WORK ORDER =>
Every line from the one containing "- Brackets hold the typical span" to the final line of the material below must be reproduced exactly; leave out all other lines.

PROVIDED RECORDS =>
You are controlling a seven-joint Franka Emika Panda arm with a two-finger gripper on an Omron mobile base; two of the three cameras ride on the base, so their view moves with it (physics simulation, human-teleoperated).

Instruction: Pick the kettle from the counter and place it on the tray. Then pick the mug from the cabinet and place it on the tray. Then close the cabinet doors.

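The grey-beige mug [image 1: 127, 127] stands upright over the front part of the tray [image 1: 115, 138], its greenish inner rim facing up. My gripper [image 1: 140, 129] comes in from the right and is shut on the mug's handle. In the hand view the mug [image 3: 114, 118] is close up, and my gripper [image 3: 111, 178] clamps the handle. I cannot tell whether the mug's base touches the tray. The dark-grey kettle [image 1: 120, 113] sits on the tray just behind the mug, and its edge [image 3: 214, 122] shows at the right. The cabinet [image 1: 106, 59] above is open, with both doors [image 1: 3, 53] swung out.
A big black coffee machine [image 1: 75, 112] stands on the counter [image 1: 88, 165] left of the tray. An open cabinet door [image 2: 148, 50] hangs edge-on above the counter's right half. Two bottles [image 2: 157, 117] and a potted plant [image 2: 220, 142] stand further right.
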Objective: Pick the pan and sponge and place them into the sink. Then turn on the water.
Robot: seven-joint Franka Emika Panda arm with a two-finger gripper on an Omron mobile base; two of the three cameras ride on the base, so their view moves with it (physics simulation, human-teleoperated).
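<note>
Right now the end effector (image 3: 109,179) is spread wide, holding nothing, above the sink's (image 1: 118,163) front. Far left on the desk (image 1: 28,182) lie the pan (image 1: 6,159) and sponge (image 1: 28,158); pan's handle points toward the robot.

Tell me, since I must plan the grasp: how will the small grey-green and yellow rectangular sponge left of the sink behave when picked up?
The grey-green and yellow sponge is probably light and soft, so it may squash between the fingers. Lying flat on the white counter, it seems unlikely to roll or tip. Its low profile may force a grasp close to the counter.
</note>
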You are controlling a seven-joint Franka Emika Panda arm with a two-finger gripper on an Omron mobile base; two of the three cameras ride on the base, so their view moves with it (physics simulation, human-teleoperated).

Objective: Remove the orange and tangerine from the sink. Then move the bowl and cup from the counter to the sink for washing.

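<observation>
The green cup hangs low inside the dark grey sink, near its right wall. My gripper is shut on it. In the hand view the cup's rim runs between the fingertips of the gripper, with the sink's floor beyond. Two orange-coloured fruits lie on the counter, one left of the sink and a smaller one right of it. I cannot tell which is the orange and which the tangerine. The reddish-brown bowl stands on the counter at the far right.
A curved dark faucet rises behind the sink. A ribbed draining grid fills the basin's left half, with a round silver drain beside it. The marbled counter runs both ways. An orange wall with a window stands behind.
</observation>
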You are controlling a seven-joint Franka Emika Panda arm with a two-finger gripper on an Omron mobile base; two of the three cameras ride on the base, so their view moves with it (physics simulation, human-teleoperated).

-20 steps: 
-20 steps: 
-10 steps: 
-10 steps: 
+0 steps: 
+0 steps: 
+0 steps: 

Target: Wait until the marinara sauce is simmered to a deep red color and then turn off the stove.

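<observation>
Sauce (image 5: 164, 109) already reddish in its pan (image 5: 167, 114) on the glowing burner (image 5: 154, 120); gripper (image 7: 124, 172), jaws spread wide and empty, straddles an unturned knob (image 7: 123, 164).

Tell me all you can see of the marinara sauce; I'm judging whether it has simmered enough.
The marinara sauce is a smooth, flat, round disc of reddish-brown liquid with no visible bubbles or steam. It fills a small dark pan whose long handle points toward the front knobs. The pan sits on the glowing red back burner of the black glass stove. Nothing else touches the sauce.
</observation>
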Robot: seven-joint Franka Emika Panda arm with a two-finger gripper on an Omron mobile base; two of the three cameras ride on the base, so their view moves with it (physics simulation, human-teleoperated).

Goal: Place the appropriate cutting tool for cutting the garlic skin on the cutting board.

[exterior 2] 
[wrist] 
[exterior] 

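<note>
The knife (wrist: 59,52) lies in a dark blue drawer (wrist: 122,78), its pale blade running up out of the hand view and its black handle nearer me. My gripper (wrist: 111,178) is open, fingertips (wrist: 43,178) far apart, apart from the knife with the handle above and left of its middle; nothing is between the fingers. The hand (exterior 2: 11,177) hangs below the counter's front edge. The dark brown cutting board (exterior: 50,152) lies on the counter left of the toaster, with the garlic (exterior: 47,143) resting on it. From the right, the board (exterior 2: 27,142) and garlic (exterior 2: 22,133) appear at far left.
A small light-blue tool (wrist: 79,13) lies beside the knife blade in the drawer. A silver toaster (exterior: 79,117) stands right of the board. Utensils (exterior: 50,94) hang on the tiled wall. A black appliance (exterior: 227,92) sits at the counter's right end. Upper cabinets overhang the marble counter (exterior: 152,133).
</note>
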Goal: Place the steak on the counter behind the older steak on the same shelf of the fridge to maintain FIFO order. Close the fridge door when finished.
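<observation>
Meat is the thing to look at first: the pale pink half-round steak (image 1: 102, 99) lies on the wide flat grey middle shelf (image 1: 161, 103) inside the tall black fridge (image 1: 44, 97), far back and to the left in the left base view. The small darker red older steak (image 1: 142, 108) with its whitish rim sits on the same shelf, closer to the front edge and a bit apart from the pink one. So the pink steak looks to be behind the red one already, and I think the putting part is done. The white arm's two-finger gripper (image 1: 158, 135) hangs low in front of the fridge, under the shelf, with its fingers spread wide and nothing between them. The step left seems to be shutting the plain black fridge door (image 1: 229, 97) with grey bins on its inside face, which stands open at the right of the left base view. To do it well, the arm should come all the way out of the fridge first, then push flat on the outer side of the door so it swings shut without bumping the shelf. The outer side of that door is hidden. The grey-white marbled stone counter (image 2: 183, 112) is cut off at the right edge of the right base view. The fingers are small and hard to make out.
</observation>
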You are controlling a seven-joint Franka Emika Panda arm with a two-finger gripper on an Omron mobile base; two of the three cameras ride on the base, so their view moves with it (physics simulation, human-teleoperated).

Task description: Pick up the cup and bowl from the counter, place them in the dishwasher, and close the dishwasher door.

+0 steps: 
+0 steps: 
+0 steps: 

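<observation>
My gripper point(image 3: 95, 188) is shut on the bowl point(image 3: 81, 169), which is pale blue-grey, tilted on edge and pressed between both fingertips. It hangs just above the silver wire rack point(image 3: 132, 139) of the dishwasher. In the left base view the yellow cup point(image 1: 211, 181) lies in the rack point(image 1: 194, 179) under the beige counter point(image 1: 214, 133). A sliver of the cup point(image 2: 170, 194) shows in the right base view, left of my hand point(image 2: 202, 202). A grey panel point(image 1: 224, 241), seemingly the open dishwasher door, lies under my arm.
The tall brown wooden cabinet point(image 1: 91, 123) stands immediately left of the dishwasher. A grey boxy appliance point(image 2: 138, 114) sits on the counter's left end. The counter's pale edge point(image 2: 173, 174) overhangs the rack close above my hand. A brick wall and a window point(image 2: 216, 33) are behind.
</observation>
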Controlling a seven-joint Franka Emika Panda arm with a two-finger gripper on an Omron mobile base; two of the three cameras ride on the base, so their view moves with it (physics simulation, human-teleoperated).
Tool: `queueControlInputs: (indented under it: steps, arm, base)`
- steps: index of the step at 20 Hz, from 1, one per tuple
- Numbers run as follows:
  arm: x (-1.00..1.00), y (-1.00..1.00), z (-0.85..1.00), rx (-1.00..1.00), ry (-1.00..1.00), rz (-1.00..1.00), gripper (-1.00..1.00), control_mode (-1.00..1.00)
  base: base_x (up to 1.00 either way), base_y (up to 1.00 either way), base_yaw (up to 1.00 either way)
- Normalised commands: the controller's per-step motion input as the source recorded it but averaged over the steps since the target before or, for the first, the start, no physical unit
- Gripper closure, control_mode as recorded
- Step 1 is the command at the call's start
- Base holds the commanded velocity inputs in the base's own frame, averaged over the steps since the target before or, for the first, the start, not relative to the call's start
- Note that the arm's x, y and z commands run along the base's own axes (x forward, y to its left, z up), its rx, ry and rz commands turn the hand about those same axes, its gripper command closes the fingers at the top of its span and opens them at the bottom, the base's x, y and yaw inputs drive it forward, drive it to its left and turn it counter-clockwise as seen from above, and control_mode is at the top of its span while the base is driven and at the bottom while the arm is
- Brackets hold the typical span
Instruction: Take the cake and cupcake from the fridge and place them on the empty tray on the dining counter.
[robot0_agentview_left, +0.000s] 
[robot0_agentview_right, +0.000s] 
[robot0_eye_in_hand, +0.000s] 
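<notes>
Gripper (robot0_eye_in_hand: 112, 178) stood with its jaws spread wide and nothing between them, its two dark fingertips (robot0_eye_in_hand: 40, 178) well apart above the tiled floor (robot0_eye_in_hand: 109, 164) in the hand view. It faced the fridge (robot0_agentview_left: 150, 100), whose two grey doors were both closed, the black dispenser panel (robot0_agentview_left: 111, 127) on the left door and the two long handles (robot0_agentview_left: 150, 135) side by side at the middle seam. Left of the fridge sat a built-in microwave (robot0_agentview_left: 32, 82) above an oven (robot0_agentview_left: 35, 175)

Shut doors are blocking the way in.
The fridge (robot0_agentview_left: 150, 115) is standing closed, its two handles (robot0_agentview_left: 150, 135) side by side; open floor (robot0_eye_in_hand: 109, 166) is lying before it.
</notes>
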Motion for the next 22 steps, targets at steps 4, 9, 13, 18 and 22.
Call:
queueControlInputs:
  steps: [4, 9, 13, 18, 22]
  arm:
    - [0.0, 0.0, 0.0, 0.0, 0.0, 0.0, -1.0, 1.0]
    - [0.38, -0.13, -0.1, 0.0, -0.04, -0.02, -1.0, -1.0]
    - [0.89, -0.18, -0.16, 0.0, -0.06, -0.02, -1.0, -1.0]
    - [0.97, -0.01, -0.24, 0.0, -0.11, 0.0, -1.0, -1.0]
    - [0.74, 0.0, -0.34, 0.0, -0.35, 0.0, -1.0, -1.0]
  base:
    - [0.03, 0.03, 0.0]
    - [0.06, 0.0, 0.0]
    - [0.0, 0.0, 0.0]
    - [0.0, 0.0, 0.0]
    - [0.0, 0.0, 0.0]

WRITTEN RESPONSE =>
- Brackets hold the typical span
Instruction: Take the cake and cupcake from the fridge and place them on the empty tray on the dining counter.
[robot0_agentview_left, +0.000s] 
[robot0_agentview_right, +0.000s] 
[robot0_eye_in_hand, +0.000s] 
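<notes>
Gripper (robot0_eye_in_hand: 112, 178) stood with its jaws spread wide and nothing between them, its two dark fingertips (robot0_eye_in_hand: 40, 178) well apart above the tiled floor (robot0_eye_in_hand: 109, 164) in the hand view. It faced the fridge (robot0_agentview_left: 150, 100), whose two grey doors were both closed, the black dispenser panel (robot0_agentview_left: 111, 127) on the left door and the two long handles (robot0_agentview_left: 150, 135) side by side at the middle seam. Left of the fridge sat a built-in microwave (robot0_agentview_left: 32, 82) above an oven (robot0_agentview_left: 35, 175)

Shut doors are blocking the way in.
The fridge (robot0_agentview_left: 150, 115) is standing closed, its two handles (robot0_agentview_left: 150, 135) side by side; open floor (robot0_eye_in_hand: 109, 166) is lying before it.
</notes>
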Motion for the next 22 steps, targets at steps 4, 9, 13, 18 and 22.
Call:
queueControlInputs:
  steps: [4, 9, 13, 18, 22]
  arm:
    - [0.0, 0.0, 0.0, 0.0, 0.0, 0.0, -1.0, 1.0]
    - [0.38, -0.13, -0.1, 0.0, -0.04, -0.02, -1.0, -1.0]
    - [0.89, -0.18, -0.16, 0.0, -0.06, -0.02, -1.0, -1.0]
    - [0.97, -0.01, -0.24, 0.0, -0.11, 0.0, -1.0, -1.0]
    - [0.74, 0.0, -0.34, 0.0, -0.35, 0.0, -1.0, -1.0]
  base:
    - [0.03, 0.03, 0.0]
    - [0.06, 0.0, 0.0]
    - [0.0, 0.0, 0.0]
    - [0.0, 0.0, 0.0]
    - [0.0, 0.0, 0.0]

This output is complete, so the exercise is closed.